Une fois que ses affaires ont été « remises en ordre » à la hussarde, il a fait l’objet d’une procédure de protection (étayée en particulier par l’expertise) qui a abouti à une curatelle renforcée. Il a alors été placé dans une maison de retraite (ses revenus auraient permis très facilement de le laisser chez lui au milieu des nombreux souvenirs associés à son épouse), à Caluire (son fils adoptif habite Paris), coupé de ses amis de plus de cinquante ans,… Ce fut une double mise à l’isolement, affective et géographique.

Quel contraste avec la période précédente à propos de laquelle mon oncle disait dans une lettre adressée à son fils adoptif fin 2006 qu’il allait très bien, n’étant plus stressé ! Il faut dire que Monsieur Pierre Richard avait l’habitude de venir chez lui armé, posant son révolver sur la table et que, muni d’une procuration générale, il était devenu calife à la place du calife… Tandis que mon cousin était essentiellement préoccupé par les affaires de son père adoptif.

Mon oncle n’a pas été inhumé à côté de son épouse alors que tous deux avaient pris le soin de fairer refaire le caveau familial dans la perspective de leurs décès. Fin 2006 mon oncle rappelait pourtant à son fils adoptif combien il avait été heureux avec son épouse. Cette claque posthume à la mère de mon cousin et à son père adoptif est pitoyable. Comment ne pas y voir une vengeance posthume suite à la rébellion de mon oncle et, indirectement, une confirmation que c’est lui qui avait décidé de faire les donations ?

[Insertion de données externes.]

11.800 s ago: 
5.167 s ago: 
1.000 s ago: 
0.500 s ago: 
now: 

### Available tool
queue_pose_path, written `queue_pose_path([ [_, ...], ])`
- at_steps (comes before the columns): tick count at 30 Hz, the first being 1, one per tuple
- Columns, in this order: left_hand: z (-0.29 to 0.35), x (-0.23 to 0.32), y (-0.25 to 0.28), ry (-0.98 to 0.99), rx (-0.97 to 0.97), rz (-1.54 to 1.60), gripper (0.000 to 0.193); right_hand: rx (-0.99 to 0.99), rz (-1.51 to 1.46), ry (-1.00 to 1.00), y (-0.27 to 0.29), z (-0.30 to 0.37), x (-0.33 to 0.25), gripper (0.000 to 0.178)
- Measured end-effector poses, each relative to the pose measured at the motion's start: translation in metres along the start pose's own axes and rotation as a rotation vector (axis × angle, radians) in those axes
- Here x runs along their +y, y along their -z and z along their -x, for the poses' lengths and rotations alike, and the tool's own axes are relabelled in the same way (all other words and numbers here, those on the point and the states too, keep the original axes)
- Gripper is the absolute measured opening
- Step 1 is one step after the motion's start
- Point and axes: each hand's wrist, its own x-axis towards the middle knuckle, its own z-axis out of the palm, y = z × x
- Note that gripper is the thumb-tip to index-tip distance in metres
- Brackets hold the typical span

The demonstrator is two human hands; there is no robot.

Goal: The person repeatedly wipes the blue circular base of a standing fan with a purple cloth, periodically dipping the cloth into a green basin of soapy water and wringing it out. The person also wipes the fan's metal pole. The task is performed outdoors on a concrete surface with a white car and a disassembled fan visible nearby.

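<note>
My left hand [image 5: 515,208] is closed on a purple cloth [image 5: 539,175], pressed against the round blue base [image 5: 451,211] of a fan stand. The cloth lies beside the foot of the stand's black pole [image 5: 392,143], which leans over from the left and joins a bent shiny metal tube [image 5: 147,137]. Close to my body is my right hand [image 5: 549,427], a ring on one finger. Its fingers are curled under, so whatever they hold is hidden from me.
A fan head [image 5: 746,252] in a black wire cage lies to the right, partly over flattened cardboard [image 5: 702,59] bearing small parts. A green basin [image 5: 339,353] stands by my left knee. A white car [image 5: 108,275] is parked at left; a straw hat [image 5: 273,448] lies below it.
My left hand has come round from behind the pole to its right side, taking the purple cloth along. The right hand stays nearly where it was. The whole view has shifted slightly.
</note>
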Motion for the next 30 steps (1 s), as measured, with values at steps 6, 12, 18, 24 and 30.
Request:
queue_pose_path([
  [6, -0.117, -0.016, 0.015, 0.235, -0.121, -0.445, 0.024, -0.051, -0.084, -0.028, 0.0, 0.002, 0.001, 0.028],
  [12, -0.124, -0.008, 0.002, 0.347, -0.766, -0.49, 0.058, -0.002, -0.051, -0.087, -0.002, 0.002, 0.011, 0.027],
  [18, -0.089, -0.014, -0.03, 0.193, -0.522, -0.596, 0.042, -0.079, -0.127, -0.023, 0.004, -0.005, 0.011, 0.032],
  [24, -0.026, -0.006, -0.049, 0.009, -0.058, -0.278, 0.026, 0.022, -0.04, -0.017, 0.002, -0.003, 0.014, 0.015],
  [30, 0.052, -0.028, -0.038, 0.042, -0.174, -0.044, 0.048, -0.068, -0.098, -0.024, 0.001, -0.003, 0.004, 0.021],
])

Tout ceci est ahurissant. C’est la raison pour laquelle j’ai décidé, après une très longue réflexion, de recourir à cette lettre ouverte que j’ai adressée aux grands médias nationaux.

Je demande :

? que les diligences me soient communiquées et que je puisse disposer du temps suffisant pour les examiner et adapter mes conclusions, ? que pour la deuxième instance la justice examine attentivement les tenants et aboutissants de cette affaire comme si elle la découvrait, ? et qu’elle apporte des réponses étayées à l’ensemble des questions qui sont posées dans mes conclusions.

Je vous prie d’agréer l’assurance de ma considération respectueuse.